● THE TASK: Transcribe the full listing below, word for word, without pictures.
# # # # #
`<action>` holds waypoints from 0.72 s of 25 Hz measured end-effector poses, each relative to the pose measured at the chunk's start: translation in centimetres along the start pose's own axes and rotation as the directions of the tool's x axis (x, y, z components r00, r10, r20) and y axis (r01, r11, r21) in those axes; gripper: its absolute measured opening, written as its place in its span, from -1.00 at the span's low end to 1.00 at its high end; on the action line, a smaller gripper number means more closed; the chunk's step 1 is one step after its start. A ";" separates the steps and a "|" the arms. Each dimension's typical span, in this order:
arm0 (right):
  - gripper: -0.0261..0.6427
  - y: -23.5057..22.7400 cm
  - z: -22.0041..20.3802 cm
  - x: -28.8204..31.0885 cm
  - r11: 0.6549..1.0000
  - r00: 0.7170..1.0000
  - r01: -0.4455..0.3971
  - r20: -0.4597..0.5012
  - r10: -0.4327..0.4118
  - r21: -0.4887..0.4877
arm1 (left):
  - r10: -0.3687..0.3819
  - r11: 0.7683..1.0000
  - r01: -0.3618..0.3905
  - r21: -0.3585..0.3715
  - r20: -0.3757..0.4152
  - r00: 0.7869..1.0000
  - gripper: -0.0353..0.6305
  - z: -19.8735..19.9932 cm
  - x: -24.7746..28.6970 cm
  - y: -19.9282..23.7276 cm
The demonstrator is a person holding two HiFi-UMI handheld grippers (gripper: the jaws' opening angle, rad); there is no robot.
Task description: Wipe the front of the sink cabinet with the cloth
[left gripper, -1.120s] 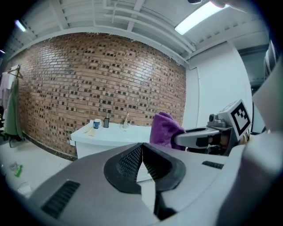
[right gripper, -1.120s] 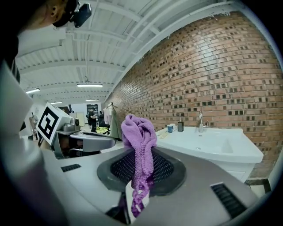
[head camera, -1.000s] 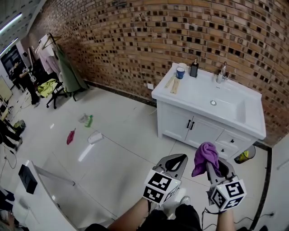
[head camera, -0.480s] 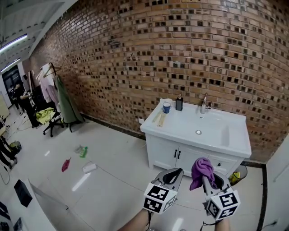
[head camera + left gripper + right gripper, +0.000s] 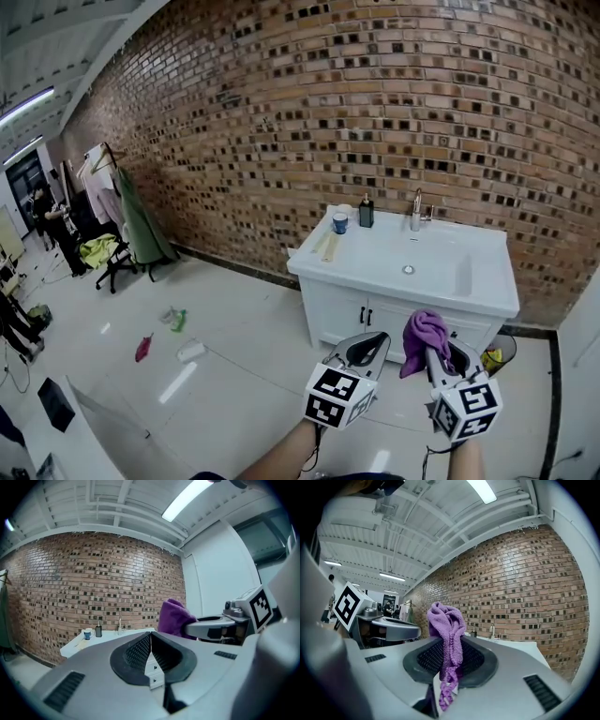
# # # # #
● OUTPUT OF THE EXERCISE:
`<action>` holds waypoints from 0.72 s of 25 Hz measured end-effector poses, each relative to the pose measured at the chunk's start: translation in centimetres along the start pose's own axes and rotation as the directions of the tool's x axis (x, y, z components r00, r10, r20) and y axis (r01, r11, r21) in those axes; gripper: its absolute measured opening, written as its place in its span, from -1.00 at the span's low end to 1.00 at its high end; on the action line, a smaller gripper number means more closed; the chunk's step 1 is one step after its start. A ";" separates the steps and a "|" the arms. Each dimension's typical span, in this order:
arm0 (right):
  - gripper: -0.0261..0.6427
  - y: -23.5057..22.7400 cm
  - z: -22.0041..20.3802 cm
  - x: -28.8204..31.0885 cm
  - r11: 0.6549..1.0000
  - r00: 0.7170..1.0000
  - r01: -0.4455..0.3971
  - r20: -0.4597..0.5012
  - r10: -0.4327..0.4118
  - r21: -0.4887..0.4877
arm1 (left):
  - r10: -0.3687..0.3819
  - r11: 0.7683..1.0000
  - r01: -0.3618..0.3905
  - r21: -0.3585..0.3715
  - r20: -0.3757..0.4152
  - r00: 0.7869..1.0000
  - gripper: -0.0353..0.6305
  - z: -19.8735..19.9932 cm
  - x: -24.7746..28.6970 cm
  - y: -19.9282..23.7276 cm
The demonstrator is a person holding two HiFi-UMI handheld grippers (gripper: the jaws' opening angle, rad); there is no robot.
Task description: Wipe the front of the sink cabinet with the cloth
[left gripper, -1.120s] 
[right gripper, -1.120s] 
[head camera, -1.000s] 
[head camera, -0.480s] 
[head camera + left gripper + right gripper, +0.000s] 

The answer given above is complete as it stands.